Вдруг кто-то толкнул Кольцо в бок и сердито прошептал:
— Ты, казак, не больно заглядывайся на пресветлый царский лик. Молись богу да кланяйся!
«Уши и око государево, — хмуро покосился на шептуна Иванко, и вся кровь заходила в нем ходуном. — Эк, сколько этой нечисти расплодилось на Руси. В другое время он поучил бы шпыня, а ноне терпи!» — вздохнул с сокрушением и стал неистово креститься.

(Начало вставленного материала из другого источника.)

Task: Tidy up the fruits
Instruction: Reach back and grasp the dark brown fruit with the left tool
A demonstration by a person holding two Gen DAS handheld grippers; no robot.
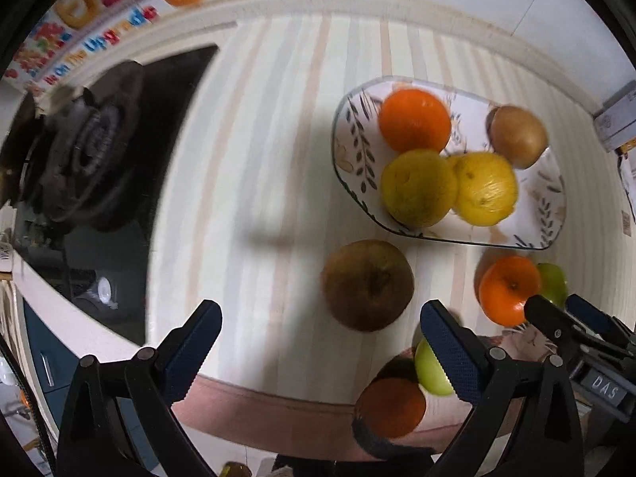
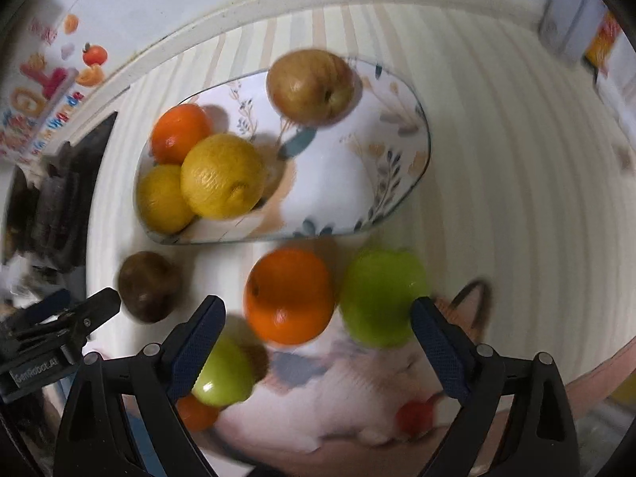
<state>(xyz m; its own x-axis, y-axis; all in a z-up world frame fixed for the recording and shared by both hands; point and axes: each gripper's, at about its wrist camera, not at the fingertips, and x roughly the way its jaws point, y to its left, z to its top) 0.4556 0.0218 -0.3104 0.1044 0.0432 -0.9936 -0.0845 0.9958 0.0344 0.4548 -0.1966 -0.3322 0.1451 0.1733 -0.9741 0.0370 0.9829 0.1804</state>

Настроение царя за последние дни стало значительно лучше. Причиной этому оказались вести о Сибири. Царь воспрянул духом: хоть здесь благополучней, чем на Западе. Дела на западной границе, действительно, были плохи. Военные неудачи раззадорили врагов. Польша не пожелала заключать с Русью прочного мира и довольствовалась лишь короткими перемириями. Тревожно было на ливонском рубеже. Иван Васильевич затеял дружбу с легкомысленным владельцем острова Эзеля — датским принцем Магнусом, думая через него достичь успеха. Он провозгласил принца королем Ливонии, на самом деле сделав его вассалом. По тайному сговору Магнус осадил Ревель. Юный вассал не сумел выполнить обещанного. Он безуспешно простоял под Ревелем тридцать недель и был прогнан на свой безрадостный остров. Надежды вернуть берега Балтики рухнули. К этому добавились внутренние государственные неурядицы и нездоровье Ивана. Беспорядочная жизнь и разного рода вредные излишества привели к тяжелому недугу, который с каждым днем все сильней овладевал царем. Он одряхлел, упал духом и часто раздражался. Число казней увеличилось. Словно упиваясь кровью и страданиями русских людей, Грозный сделался еще неукротимей и злобнее. Вместе с тем Иван Васильевич горько сознавал весь ужас и всю тяжесть своих поступков и своего положения. Не так давно он написал в своем завещании: «Ум мой покрылся струпьями, тело изнемогло, и нет ныне врача, который исцелил бы меня. Хотя я еще жив, но богу своими скаредными делами я смраднее мертвеца. Всех людей от Адама и до сего дня я превзошел беззакониями и потому всеми ненавидим и никому я не нужен, и всех я люблю несмотря на больное, алчное сердце мое».